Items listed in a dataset

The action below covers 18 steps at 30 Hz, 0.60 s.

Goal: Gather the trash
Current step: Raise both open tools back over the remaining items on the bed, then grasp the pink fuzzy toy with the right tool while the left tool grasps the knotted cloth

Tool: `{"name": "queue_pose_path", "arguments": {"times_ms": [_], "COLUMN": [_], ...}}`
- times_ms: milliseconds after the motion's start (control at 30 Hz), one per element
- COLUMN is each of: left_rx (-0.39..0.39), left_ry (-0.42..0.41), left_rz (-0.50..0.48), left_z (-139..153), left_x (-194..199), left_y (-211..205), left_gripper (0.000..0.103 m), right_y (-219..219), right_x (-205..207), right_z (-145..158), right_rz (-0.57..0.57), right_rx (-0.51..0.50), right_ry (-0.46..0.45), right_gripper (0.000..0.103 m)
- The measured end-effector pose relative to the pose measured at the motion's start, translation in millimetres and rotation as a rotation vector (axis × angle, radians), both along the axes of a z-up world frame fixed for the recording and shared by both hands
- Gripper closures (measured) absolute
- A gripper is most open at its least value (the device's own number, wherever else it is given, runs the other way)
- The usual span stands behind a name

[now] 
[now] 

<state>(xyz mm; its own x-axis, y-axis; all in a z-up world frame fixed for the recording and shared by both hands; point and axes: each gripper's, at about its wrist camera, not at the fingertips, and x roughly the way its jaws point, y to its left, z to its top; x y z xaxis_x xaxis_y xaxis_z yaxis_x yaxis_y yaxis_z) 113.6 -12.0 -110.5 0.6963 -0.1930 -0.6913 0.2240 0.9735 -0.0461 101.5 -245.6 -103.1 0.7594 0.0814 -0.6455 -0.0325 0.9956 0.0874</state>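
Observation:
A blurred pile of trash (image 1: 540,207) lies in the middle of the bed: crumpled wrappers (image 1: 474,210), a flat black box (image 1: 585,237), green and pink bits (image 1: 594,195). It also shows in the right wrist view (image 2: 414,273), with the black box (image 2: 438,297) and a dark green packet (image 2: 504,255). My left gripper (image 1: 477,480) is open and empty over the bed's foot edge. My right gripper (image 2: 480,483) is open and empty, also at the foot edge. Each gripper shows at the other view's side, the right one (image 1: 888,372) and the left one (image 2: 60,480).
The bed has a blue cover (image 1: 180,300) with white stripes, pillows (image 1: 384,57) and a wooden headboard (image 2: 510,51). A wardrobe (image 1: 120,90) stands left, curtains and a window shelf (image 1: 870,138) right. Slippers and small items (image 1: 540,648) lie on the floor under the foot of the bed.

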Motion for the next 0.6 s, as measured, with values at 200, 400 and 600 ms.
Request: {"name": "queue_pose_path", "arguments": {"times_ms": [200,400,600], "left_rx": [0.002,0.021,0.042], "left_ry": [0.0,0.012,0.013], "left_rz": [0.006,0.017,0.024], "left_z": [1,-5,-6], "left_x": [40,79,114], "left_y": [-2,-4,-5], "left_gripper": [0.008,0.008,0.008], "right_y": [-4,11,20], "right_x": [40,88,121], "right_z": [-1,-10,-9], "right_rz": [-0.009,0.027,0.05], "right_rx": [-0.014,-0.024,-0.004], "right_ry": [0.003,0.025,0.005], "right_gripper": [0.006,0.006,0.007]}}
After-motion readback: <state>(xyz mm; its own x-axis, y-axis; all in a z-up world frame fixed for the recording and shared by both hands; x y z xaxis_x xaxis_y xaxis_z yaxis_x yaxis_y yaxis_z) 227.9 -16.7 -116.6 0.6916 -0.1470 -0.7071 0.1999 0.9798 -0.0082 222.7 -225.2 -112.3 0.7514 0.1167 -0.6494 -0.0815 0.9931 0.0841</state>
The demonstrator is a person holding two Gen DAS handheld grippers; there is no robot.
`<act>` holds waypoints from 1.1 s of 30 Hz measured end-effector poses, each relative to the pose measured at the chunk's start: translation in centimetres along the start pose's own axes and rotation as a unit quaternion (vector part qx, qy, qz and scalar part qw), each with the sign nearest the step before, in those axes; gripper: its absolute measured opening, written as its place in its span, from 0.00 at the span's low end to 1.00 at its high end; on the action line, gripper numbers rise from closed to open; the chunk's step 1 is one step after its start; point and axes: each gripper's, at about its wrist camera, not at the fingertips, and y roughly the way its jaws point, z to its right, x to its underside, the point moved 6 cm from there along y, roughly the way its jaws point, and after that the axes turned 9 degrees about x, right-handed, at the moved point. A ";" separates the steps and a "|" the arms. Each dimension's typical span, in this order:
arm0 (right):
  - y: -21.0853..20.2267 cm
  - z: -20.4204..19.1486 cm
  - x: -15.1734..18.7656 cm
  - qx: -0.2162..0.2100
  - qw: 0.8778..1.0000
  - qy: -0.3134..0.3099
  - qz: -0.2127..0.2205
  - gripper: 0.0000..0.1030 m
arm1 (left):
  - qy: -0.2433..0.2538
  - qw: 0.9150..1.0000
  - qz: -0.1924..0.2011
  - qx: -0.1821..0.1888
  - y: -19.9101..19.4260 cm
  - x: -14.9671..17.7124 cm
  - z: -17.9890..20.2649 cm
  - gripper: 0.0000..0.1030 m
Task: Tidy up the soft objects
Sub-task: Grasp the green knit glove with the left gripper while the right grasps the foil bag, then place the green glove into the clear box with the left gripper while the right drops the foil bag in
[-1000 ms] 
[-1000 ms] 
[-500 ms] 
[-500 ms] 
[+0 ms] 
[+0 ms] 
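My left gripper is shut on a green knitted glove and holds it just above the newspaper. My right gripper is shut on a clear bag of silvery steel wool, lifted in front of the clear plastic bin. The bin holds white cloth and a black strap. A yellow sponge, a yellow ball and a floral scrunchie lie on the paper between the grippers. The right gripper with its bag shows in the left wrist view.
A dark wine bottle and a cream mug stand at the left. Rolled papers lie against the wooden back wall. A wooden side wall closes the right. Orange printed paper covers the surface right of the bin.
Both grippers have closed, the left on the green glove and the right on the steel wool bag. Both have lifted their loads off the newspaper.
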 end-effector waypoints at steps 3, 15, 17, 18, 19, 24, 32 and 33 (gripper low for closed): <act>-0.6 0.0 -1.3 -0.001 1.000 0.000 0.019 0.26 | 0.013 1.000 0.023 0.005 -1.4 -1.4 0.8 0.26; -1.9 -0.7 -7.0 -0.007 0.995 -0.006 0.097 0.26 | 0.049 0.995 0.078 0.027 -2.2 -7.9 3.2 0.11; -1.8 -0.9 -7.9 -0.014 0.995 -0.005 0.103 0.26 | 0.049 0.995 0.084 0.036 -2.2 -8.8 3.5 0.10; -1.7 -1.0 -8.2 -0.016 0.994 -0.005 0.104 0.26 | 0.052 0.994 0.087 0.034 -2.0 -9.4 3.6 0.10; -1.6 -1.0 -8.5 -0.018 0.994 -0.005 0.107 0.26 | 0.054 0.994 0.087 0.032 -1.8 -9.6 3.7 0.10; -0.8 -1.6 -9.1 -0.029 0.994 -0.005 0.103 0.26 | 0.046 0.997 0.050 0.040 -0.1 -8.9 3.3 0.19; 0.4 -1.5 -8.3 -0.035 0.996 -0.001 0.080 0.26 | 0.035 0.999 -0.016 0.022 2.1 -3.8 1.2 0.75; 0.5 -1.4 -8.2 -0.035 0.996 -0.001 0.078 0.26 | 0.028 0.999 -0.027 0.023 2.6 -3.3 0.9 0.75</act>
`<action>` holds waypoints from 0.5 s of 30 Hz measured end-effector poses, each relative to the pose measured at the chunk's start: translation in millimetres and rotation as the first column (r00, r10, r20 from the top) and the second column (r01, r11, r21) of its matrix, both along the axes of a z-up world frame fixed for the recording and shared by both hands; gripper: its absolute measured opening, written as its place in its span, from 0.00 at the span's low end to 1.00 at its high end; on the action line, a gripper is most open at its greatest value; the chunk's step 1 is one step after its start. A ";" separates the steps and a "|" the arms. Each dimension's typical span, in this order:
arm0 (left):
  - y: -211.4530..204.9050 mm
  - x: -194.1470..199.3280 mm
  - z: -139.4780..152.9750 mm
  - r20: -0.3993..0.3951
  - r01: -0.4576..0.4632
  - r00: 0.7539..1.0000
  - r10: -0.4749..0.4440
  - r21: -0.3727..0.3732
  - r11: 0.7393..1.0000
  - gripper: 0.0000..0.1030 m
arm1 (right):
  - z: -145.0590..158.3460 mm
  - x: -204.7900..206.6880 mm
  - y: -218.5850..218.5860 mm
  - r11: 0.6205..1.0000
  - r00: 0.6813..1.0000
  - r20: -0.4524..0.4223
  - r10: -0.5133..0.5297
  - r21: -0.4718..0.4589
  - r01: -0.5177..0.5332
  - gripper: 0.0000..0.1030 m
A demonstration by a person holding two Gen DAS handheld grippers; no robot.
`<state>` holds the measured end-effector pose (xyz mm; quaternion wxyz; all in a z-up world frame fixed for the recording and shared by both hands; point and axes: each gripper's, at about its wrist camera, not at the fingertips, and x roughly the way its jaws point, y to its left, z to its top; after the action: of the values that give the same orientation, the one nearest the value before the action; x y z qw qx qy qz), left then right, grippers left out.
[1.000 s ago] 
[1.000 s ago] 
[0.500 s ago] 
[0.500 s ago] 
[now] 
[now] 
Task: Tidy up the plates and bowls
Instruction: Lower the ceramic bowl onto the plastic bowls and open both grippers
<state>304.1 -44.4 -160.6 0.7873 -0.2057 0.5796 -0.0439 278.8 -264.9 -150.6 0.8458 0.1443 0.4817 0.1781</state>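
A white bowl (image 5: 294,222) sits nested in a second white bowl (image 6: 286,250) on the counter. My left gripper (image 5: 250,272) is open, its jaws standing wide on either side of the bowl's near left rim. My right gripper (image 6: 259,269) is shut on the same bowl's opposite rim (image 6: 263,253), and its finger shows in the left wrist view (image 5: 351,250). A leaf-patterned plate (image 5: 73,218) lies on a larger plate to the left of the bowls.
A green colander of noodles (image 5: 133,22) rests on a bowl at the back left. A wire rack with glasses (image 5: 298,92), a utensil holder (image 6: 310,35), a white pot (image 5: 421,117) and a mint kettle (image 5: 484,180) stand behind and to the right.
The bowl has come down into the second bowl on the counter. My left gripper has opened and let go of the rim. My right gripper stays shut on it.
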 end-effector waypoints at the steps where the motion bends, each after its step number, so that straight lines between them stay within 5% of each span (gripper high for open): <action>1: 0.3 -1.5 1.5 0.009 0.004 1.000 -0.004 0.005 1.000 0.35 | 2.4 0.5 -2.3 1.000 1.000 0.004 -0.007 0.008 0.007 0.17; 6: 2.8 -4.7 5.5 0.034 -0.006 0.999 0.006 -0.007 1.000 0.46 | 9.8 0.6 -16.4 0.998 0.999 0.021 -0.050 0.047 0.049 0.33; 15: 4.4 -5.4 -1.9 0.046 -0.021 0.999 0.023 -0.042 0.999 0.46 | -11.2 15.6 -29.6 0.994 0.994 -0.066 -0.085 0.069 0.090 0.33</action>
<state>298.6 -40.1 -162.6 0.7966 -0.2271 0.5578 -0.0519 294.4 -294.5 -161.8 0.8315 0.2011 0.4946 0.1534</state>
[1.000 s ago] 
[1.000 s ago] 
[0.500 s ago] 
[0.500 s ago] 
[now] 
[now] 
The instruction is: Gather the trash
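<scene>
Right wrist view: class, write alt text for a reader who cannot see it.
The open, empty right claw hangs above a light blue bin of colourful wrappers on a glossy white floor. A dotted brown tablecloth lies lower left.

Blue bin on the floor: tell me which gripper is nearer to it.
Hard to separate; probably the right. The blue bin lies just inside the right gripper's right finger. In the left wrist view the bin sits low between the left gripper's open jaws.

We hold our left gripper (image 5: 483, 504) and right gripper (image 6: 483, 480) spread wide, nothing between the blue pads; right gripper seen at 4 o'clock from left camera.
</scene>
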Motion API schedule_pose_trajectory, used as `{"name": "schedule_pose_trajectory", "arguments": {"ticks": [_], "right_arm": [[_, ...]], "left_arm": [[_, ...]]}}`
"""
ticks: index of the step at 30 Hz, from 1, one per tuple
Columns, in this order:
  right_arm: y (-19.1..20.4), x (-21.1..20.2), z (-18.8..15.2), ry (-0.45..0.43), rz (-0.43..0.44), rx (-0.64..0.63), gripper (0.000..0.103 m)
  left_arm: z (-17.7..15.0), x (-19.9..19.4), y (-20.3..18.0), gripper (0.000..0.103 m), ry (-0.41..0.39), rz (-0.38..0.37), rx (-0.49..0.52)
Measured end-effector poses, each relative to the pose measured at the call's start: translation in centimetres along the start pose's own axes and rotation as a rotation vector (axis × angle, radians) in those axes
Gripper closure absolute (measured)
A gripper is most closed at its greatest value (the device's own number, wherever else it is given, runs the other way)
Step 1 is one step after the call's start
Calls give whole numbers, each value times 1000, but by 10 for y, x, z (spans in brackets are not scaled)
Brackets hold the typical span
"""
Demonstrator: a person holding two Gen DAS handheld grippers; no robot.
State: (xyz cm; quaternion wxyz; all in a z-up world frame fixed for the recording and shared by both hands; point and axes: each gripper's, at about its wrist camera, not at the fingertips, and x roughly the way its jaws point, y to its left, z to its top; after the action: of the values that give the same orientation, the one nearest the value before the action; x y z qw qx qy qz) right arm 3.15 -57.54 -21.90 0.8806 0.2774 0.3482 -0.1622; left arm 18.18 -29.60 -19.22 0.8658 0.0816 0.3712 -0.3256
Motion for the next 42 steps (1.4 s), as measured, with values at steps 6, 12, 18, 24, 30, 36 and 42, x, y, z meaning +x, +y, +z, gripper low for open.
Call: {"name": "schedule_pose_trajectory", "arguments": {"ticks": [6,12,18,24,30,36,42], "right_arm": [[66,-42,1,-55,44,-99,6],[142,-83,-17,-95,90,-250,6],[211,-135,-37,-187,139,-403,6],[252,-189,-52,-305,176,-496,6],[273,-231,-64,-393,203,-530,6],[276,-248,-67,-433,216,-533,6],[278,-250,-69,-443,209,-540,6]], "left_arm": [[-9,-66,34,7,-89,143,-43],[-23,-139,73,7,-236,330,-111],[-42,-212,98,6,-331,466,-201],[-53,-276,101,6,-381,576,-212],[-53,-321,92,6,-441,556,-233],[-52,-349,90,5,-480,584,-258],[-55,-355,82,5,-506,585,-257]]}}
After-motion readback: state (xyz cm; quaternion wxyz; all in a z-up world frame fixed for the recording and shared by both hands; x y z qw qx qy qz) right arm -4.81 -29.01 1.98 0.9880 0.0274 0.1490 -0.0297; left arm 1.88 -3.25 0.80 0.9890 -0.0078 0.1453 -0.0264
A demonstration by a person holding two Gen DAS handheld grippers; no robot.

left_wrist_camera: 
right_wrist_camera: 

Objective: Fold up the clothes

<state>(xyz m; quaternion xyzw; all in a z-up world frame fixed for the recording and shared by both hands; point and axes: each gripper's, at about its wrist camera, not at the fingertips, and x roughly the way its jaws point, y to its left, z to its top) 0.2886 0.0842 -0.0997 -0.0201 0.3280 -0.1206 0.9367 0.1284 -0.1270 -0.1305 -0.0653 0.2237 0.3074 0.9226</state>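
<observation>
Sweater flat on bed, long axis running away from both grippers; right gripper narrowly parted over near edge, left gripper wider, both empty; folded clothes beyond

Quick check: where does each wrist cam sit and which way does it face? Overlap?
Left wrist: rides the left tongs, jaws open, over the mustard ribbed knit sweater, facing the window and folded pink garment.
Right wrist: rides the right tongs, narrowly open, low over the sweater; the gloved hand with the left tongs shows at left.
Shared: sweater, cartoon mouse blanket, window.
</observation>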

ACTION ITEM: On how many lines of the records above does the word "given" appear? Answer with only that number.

WRITTEN SOLUTION: 2